A snack Bear Grylls would love


Yesterday, my wife and I made a trip to Sam’s Club. One of the joys of going to Sam’s, aside from the free samples they hand out, is the free sample machine. It is a stand-alone electronic kiosk that doles out free samples of whatever product they choose when you scan your card. The majority of the time, all the free samples have been given away when I get there, leaving me empty-handed and broken-hearted.

This time, I was lucky enough to have made it while there were still some samples left. (Sadly, the usual sample passer-outers were nowhere in sight.) The sample this week was a Clif Bar. I scanned my card for the first free treat, then scanned my wife’s card for a second. (Don’t worry, this is totally legal.) Seeing as I typically go to Sam’s hungry, this was a welcome relief. I ripped open the package and tore into the 2 bite sample.

I don’t know if you have ever tried a Clif Bar. I had not up to this point. I think they are marketed for outdoorsy type people, who like to hike and camp and whatnot. Now I know why. These things taste exactly like what you would expect to eat if you were stuck on the side of a cliff, foraging for something, anything to eat, just to keep yourself alive. I commented this to my wife, as I painfully devoured the second and last bite of this life saving “treat.”

As I tried to swallow the dry, bark-tasting, chocolate covered bar, I found myself now in need of a river or something from which to sip some water to choke it down. Oh, to be hiking up the side of a mountain with a stream running down the side, as you make your way to a pristine waterfall, having ignored the “Trail is difficult” warning.

As we left Sam’s, with me trying to get some moisture back in my throat, my wife turns to me and says, “Here. I’ll leave this in your car. That way, you can have a snack if you die.”

Thanks.

A model of efficiency


I had to run to the grocery store. Most of my runs to the grocery are late night runs. Usually of the, “Oh s#!+. We need milk for tomorrow,” nature. Tonight, it was more of an, “Oh s#!+. We need milk for tomorrow,” nature.

My brother is staying with us for a while, so he went with me. (He says it’s for work…) As we were walking in, we were talking about how this particular grocer isn’t open 24 hours since their remodel. Which is dumb.
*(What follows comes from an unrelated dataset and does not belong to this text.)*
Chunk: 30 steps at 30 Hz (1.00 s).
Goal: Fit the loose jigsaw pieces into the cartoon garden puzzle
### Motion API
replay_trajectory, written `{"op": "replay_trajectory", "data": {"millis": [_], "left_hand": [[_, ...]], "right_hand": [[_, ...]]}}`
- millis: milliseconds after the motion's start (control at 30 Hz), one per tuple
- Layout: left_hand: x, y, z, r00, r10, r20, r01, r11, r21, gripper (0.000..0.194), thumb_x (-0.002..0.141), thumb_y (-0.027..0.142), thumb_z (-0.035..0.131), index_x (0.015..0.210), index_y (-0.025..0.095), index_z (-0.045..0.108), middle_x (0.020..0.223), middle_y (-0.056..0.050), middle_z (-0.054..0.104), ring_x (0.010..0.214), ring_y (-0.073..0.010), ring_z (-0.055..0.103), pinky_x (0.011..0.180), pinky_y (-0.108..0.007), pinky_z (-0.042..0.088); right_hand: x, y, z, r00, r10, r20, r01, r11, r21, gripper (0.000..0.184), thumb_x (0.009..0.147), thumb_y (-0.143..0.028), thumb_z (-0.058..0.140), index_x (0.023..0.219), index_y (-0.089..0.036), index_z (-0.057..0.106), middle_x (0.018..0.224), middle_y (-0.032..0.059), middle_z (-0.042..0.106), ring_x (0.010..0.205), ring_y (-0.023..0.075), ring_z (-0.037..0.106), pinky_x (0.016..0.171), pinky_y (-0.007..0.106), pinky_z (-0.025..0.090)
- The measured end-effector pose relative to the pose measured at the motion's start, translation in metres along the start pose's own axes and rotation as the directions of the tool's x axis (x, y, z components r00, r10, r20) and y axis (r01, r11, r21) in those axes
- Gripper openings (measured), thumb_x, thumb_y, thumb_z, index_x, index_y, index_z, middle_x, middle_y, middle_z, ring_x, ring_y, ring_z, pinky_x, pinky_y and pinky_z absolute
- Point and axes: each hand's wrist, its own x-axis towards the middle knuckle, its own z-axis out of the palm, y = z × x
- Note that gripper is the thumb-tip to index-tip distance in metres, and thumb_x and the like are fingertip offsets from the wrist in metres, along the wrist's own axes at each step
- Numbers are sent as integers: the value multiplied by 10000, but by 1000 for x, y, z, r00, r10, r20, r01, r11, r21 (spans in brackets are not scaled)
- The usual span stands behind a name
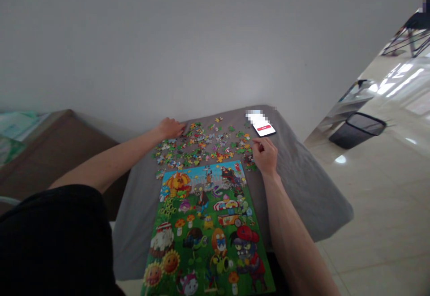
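A colourful cartoon picture sheet [204,233] lies on a grey-covered table [302,184]. Beyond it, several loose jigsaw pieces [201,146] are scattered across the far part of the table. My left hand [170,128] reaches to the far left edge of the pile, its fingers curled down onto the pieces. At the right edge of the pile rests my right hand [265,155], fingers bent in a loose pinch near a piece; what it holds is too small to make out.
A phone [264,126] with a lit white screen lies at the table's far right corner. A white wall stands behind the table. A brown cabinet [50,148] is at the left. A black wire bin [358,129] sits on the tiled floor at the right.
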Motion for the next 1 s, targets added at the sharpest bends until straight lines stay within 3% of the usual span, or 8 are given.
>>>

Considering most of my grocery runs are late night, “I need milk.” Or, “I need trash stickers.” (We have to buy these little stickers to put on our trash or they won’t take it. I always forget. It’s always a pain in my ass.)

The I remembered. I need trash stickers.

We walk in, and I pass by the convenient milk display they have in the middle of the store. How convenient. We were headed to the back corner of the store. If I grab the milk now, I’ll have to carry it all the way through the store and back. On the other hand, if I wait to get the milk, I’ll have to walk 10 feet past the self checkout and back. I picked up the milk right then.

We make it to the back corner, my milk in hand. Then I remember I need bread. But it’s all the way on the other end of the store, I think. I decide that I’d pick it up if we walked by it. But I wouldn’t go out of my way. I don’t need it tonight.

We didn’t pass the bread. I’ll be going back in a day or two for bread.

The fun thing about the trash stickers: you have to buy then at the U-Scan. From the attendant. One problem. There was no attendant. I walked to the only open, manned checkout aisle. It just happened to be right in front of the convenient milk display. Shut up, Jeremy.

I set my milk down and ask for trash stickers. At this point, the mousy man who had been milling about at the end of the checkout aisle disappeared. The checkout guy said, “You have to buy those at the U-Scan.” “There was no one at the U-Scan. That’s why I came here,” I replied. I’m pretty sure I said it out loud. But I’m not 100% sure.

I took my milk and headed to the U-Scan. There stood the mousy man. He was busy scanning bottles of water. Repeatedly. I don’t know. He’s an odd, squirrelly man. “I just need some trash stickers,” I implore. He looked at me, nose twitching. “You’ll have to go get one of those registers started,” he squeaks. Why he couldn’t just ring me up for the stickers he has to pull from his drawer at his main register, I have no idea. I do as he says. I walk to one of the registers. Hit “Start Scanning.” Say, “I need 3 trash stickers.” Then pay and walk back to Mr. Rodent-Man to fetch my trash stickers so I could be on my way.

As I walk towards my brother, and the exit, he shoots me one of those looks that older brothers give. Those with older brothers know what I mean.

So, yeah. Planning ahead for shopping is a waste of time.